Confidence interval.
Reference groups is blue-collar occupations.
Model 2 examined whether health lifestyle or psychosocial factors mediated the effect of ACM on AMI risk. The 1940s cohort, female, diabetes, and family history of AMI remained significant, but the effect of ACM was attenuated when the potential mediators were added to the model (p>0.05). Among the five mediators, only total pack-years of smoking was significant, increasing the risk of AMI (HR=1.011, p<0.001). Each additional pack-year of smoking increased the hazard by 1.1%. A formal test of mediation revealed the pathway of ACM to AMI, demonstrating the direct effect of ACM on smoking (b=1.047, p<0.01) and the indirect effect of ACM on AMI via smoking (b=0.011, p<0.01). The results are displayed graphically in Figure 1.
Figure 1.
Relationship between accumulated childhood misfortune, smoking, and acute myocardial infarction.
aUnstandardized coefficient.
bConfidence interval.
cIndirect effect: b=0.011**.
*p<0.05; **p<0.01; ***p<0.001 (two-tailed tests)
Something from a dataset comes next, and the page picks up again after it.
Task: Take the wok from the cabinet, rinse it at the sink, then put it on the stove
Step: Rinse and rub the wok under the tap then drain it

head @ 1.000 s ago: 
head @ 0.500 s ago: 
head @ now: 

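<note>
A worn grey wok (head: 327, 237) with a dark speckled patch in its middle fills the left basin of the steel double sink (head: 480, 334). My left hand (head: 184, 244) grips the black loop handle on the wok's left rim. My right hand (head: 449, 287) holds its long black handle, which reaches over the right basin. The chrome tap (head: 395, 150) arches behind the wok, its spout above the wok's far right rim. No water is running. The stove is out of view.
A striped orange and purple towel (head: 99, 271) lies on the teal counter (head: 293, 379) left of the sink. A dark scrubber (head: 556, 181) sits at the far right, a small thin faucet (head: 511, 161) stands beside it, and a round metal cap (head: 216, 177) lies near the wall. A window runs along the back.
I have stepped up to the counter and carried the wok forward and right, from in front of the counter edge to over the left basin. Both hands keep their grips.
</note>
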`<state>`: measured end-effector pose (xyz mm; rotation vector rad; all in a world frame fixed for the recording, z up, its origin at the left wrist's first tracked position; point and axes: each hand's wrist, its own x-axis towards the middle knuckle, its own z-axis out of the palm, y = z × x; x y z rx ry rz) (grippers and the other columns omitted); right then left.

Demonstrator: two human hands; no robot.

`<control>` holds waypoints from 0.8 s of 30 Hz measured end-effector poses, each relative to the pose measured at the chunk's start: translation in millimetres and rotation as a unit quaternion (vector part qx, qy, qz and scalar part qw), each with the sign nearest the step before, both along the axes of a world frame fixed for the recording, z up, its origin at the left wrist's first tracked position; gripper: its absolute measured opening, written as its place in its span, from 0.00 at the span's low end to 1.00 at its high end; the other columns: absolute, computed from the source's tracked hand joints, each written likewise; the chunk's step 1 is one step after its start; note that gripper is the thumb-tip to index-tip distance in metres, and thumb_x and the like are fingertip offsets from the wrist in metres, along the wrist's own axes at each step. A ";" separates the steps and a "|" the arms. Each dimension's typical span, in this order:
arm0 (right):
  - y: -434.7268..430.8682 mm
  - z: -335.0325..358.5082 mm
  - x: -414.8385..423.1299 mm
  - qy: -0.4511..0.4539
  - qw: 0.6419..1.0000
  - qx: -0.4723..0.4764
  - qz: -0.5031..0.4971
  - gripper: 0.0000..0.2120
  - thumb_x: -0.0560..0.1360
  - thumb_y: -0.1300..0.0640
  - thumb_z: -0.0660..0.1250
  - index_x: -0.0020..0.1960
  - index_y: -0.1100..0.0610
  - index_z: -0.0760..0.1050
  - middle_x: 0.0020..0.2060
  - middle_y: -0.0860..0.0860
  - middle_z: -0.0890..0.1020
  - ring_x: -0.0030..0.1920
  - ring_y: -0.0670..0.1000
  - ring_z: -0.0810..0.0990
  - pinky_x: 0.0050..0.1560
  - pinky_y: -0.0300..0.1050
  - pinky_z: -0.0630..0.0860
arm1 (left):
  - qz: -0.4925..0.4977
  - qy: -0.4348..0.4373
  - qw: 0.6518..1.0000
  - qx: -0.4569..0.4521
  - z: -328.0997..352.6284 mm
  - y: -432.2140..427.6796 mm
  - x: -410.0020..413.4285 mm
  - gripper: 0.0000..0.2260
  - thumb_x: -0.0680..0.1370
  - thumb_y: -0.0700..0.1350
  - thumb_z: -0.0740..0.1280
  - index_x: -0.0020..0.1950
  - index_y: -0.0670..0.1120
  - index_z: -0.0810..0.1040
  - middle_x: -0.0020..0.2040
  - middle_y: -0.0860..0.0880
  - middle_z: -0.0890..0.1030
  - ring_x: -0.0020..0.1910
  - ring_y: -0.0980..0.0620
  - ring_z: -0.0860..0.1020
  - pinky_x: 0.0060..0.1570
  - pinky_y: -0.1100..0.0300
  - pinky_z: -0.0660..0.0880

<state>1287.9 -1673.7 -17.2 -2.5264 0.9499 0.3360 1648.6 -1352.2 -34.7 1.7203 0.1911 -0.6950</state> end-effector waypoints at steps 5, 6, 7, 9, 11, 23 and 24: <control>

Models 3 and 4 parallel Models 1 and 2, but replaced ACM with four domains of childhood misfortune. Among the four domains, Model 3 reveals that only child maltreatment predicted AMI risk; those who experienced maltreatment have a 59.8% higher risk of AMI than those who did not experience maltreatment (HR=1.598, p<0.05). Similar to the ACM Models, being born in the 1940s, diabetes, and family history of AMI increased AMI risk, whereas women had lower risk of AMI compared to men.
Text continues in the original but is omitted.